David McNew/GettyCity Hall is seen in the distance as construction workers help carry a huge American flag in a march to the Metropolitan Detention Center during one a several May Day immigration-themed events on May 1, 2014 in Los Angeles, California
  • The economy added 304,000 jobs in January, significantly more than economists had expected.
  • Average hourly earnings rose 3.2% from a year earlier.
  • The partial government shutdown could have affected numbers, however.

Offering the latest snapshot of the economy, the official employment report out Friday showed the US added significantly more jobs than expected in January and that wages increased despite the longest partial government shutdown in history.

The economy added 304,000 nonfarm payrolls at the start of 2019, bringing the labour market into a 100th straight month of job creation and compared with forecasts for increase of 165,000.

The unemployment rate rose 0.1 percentage points to 4%, its highest level since June, while average hourly earnings increased by 3.2% from a year earlier. The labour force participation rate jumped to 63.2%, its highest level since 2013.

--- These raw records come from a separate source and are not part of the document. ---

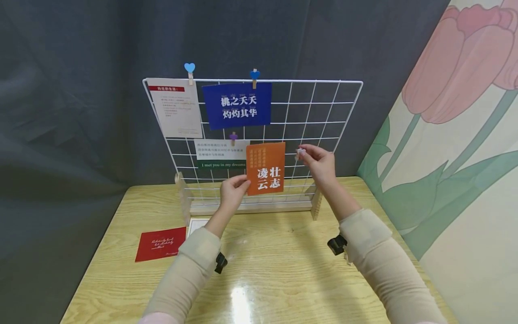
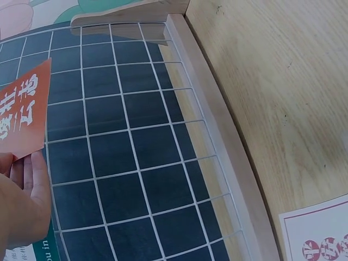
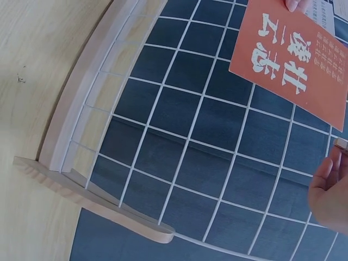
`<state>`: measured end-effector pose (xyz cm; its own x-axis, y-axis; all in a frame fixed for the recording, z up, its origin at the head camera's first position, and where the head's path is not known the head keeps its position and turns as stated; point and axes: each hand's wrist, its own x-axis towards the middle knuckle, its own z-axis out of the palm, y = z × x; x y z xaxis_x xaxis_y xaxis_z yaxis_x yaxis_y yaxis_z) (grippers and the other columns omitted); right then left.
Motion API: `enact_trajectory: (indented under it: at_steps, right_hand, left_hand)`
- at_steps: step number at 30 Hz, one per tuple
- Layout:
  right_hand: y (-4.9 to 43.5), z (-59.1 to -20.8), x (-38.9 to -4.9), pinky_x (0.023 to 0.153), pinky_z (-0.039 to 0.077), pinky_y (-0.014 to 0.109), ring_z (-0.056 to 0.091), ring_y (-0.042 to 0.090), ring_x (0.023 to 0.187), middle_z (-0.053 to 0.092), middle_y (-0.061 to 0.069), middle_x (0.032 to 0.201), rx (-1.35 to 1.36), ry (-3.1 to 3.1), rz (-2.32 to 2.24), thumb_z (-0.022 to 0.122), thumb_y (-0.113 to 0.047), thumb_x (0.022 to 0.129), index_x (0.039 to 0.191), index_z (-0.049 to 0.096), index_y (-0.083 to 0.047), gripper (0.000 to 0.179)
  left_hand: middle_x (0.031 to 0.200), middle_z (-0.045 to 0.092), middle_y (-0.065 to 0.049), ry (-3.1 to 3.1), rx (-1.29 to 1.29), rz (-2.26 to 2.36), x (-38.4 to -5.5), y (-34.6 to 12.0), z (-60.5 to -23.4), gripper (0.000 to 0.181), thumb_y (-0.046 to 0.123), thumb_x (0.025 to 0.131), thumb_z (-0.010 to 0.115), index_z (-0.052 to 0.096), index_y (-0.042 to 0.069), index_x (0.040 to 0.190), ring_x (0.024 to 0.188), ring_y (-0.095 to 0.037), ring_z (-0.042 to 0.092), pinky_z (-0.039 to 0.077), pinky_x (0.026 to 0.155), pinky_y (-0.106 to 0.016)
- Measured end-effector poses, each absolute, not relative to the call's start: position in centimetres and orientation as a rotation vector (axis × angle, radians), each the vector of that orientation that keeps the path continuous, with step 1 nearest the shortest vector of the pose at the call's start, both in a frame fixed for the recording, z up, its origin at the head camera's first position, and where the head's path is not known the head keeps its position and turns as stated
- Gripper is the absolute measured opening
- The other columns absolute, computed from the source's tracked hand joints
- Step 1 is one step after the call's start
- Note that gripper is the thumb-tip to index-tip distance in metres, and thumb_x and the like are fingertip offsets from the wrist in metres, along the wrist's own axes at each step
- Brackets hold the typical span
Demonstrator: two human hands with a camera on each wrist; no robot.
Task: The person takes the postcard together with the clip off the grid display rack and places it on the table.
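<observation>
My left hand (image 1: 233,193) pinches the lower left edge of an orange card (image 1: 265,180) with white characters, holding it upright in front of the white wire grid (image 1: 292,122). To the right of the card, my right hand (image 1: 321,166) pinches a small clothespin (image 1: 300,153) with a whitish top between thumb and fingertips. Its wooden end (image 3: 341,143) shows at the edge of the right wrist view. Just left of the orange card, a white and green card (image 1: 221,164) hangs under a purple clip (image 1: 233,137), partly overlapped by the orange one.
A white card (image 1: 176,112) and a blue card (image 1: 238,112) hang from the grid's top under blue heart clips. A red card (image 1: 159,244) and a white card with a border (image 1: 197,223) lie on the wooden table (image 1: 275,270). Wooden feet (image 1: 316,204) support the grid.
</observation>
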<state>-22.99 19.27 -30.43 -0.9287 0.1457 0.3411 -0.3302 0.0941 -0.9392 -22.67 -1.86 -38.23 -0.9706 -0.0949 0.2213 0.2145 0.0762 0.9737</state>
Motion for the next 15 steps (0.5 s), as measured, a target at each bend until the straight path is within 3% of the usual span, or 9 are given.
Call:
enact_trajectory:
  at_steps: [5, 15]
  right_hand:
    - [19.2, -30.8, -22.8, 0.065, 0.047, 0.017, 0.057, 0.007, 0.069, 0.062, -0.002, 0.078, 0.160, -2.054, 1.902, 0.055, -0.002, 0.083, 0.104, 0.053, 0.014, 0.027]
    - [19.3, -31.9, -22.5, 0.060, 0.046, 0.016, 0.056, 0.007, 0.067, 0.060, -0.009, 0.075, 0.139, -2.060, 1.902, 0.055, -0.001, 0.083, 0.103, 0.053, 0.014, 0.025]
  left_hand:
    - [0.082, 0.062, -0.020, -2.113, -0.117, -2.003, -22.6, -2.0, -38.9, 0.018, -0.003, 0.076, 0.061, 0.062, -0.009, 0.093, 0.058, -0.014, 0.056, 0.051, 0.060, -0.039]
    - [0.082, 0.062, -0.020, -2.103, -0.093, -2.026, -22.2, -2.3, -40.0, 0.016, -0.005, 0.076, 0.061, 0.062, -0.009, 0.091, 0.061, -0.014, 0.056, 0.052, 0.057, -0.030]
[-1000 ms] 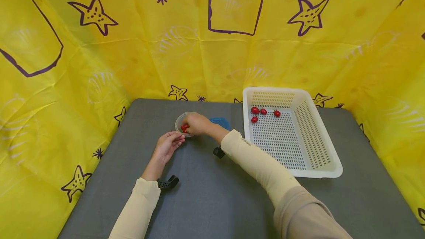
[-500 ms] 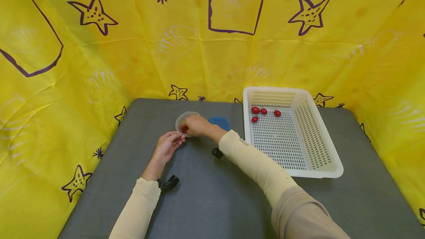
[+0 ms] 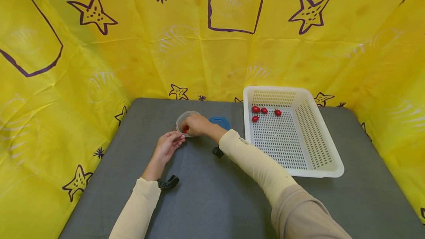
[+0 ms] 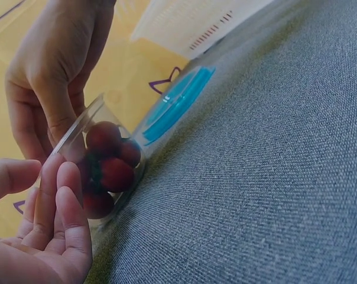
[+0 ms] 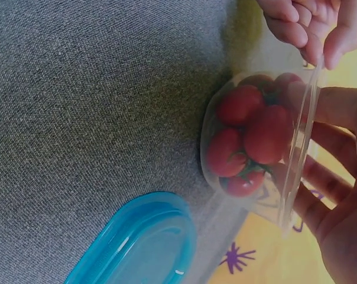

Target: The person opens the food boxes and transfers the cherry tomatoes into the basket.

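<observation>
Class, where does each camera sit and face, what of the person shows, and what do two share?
Head: worn there, facing forward and down over the grey fabric tabletop; left hand, right hand, cream fabric sleeves show.
Left wrist: worn there, facing the clear round plastic tub; both hands show.
Right wrist: worn there, facing the tub; both hands show.
Shared by wrist views: round red tomatoes, blue plastic lid.

Lit brightly and evenly in the head view, warm off the yellow starfish-print cloth (image 3: 212, 62), shaded on the gray tabletop (image 3: 206, 191) below the right sleeve (image 3: 259, 161). Stretched toward the edges. Dimmer and duller in both wrist views; dark over the cherry tomatoes (image 4: 117, 174) in the left, glinting off the blue lid (image 5: 137, 245) in the right.
</observation>
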A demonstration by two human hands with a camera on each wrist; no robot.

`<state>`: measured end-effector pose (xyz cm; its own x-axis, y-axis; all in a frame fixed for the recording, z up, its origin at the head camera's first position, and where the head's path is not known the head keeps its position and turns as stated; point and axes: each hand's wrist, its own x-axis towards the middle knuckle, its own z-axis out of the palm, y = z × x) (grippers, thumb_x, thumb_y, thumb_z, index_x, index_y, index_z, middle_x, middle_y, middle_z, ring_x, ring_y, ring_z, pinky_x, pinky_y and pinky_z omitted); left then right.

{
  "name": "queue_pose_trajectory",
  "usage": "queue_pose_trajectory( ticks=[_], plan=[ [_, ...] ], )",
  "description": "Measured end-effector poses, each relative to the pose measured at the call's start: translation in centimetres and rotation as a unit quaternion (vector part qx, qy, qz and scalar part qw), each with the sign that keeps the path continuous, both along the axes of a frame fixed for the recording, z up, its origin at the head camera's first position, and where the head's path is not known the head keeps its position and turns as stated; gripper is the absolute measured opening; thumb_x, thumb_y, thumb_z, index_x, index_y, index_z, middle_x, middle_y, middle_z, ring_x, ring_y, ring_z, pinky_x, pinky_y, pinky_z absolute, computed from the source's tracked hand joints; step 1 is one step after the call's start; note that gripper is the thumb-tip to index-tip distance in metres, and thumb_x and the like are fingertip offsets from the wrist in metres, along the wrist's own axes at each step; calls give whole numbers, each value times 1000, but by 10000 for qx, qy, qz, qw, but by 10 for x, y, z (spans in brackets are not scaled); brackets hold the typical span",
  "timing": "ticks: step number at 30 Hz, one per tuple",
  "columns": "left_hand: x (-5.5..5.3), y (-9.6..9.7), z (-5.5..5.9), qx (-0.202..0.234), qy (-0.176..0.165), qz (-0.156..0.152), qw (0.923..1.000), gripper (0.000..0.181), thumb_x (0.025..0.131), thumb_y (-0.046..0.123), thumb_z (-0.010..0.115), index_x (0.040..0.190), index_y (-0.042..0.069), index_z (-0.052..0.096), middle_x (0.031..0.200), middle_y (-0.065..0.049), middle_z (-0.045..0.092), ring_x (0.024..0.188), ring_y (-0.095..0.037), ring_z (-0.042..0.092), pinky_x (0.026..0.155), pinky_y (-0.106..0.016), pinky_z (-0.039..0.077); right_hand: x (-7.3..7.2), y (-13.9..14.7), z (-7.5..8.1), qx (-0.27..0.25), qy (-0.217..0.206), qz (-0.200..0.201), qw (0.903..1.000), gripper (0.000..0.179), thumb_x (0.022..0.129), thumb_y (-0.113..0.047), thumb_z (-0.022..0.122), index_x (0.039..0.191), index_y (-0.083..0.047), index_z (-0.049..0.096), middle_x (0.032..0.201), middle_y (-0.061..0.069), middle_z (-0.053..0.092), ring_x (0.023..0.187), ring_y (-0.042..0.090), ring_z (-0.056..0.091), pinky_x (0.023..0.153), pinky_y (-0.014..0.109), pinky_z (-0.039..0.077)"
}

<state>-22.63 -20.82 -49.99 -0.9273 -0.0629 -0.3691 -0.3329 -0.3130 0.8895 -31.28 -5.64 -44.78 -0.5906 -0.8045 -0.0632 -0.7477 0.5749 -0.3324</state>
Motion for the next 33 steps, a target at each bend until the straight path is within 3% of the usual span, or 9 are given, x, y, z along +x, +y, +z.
queue_pose_trajectory(
  ticks=[17,22,33],
  plan=[
    [0,1,2,69,58,-17,10000,15,100,7,50,89,13,58,73,6,70,70,-6,68,69,-18,52,0,0,7,-46,147,160,9998,14,88,-8,65,95,-14,75,91,0,70,83,16,58,77,27,49],
    [0,1,1,70,33,8,10000,15,100,7,50,89,13,58,73,6,70,69,-6,68,69,-17,52,2,5,18,-103,18,122,9999,16,88,-7,65,102,-9,74,96,5,70,88,19,59,82,30,50],
    [0,2,0,-5,-18,-42,10000,9,101,8,49,95,8,55,73,7,71,70,-6,68,70,-17,53,-2,41,48,-308,286,-56,9991,22,92,-12,66,112,-4,70,106,11,66,96,23,59,88,34,51]
  ],
)
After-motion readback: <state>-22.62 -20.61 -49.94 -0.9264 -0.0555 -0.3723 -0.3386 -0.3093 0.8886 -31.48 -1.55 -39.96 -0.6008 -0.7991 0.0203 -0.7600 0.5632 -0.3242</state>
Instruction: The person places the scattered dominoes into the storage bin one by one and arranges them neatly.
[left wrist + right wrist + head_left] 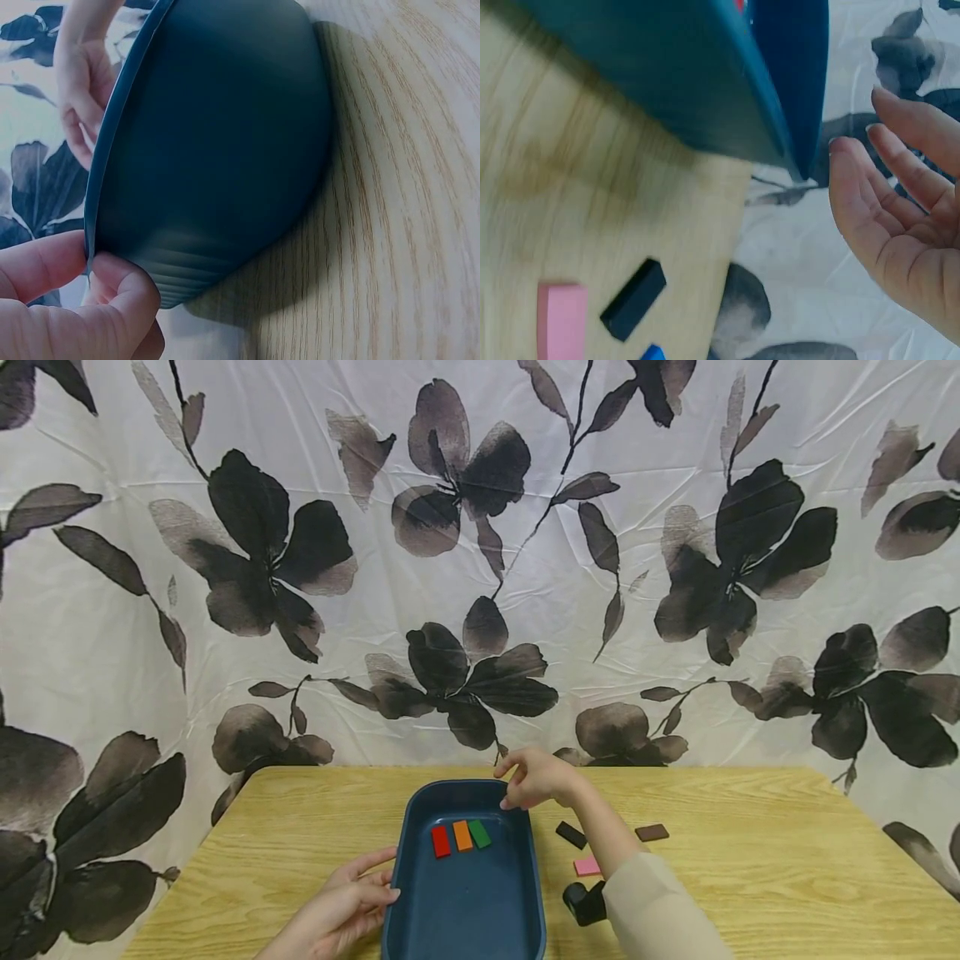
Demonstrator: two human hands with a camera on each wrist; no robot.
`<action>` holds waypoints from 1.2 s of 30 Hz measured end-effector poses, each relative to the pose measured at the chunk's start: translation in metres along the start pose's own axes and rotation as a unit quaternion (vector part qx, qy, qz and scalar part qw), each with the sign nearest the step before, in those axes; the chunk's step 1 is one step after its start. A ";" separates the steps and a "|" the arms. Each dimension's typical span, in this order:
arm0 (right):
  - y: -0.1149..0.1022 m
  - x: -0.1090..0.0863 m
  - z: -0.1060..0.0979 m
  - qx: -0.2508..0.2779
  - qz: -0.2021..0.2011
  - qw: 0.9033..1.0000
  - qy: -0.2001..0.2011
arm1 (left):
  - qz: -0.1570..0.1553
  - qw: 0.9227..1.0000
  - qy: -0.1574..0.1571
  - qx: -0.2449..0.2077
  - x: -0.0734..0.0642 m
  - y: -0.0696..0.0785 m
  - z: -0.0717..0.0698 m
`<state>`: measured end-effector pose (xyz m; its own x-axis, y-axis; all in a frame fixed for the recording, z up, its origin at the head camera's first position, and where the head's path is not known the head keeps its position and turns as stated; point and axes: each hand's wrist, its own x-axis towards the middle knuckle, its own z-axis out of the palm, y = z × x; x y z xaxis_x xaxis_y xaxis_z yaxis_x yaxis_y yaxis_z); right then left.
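A dark blue tray (467,910) holds a red block (440,842), an orange block (462,836) and a green block (479,833) side by side near its far end. At the tray's left side, my left hand (348,893) pinches the rim between thumb and finger, plain in the left wrist view. Above the far right corner is my right hand (542,779), its fingers loosely bent; the right wrist view shows nothing between the fingertips (840,146) and a gap to the tray wall.
Right of the tray lie a black block (572,835), a pink block (587,867) and a brown block (652,832). Part of a blue block (653,352) shows in the right wrist view. A black device (585,903) is beside the right sleeve. A floral cloth (480,568) hangs behind the wooden table.
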<state>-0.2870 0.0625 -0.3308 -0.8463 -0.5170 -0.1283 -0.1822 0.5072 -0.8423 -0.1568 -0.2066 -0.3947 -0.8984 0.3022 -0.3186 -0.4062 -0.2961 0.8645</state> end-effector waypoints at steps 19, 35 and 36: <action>0.036 -0.048 -0.047 -0.023 -0.043 0.999 -0.023 | -0.001 1.000 -0.002 -0.011 -0.001 0.002 0.001; 0.082 -0.086 -0.060 0.014 -0.019 1.000 0.014 | 0.001 1.000 -0.003 -0.004 0.000 -0.002 -0.002; 0.085 -0.088 -0.061 0.019 -0.017 1.000 0.018 | 0.001 1.000 -0.005 -0.005 0.000 -0.002 -0.002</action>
<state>-0.2585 0.1930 -0.3589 -0.8577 -0.5077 -0.0817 -0.1916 0.4631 -0.8654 -0.1564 -0.2076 -0.3971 -0.8976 0.3113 -0.3122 -0.4055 -0.3051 0.8617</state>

The partial government shutdown that ended last Friday, which was the longest on record, may have had a slight impact on the report. The five-week disruption left 800,000 federal employees furloughed or forced to work without pay and was expected to cost the economy $US11 billion, about a third of which may never be recovered.

That probably didn’t directly affect the headline number of hiring figures. But it could show up in the unemployment rate, which is based on a survey of households rather than employers. Indirect effects, such as contractors and private sector employees who lost work due to the shutdown, could be less clear.

Even though the shutdown was not expected to interrupt the average 200,000 jobs per month that have been added over the last decade, some in the White House had been bracing for weaker-than-expected results. Recent polls suggest a majority of Americans blamed the president for a fourth of the government temporarily closing.

“So, what we’ll say if we were to see that negative number is, ‘Well, sure it was negative this, but if you adjust for the furlough, it looks like another plus-200 month,'” Council of Economic Advisers chairman Kevin Hassett told reporters last month.

December’s blockbuster employment report was revised downward to 222,000 jobs from 312,000. Following revisions, job gains have averaged 241,000 per month since November.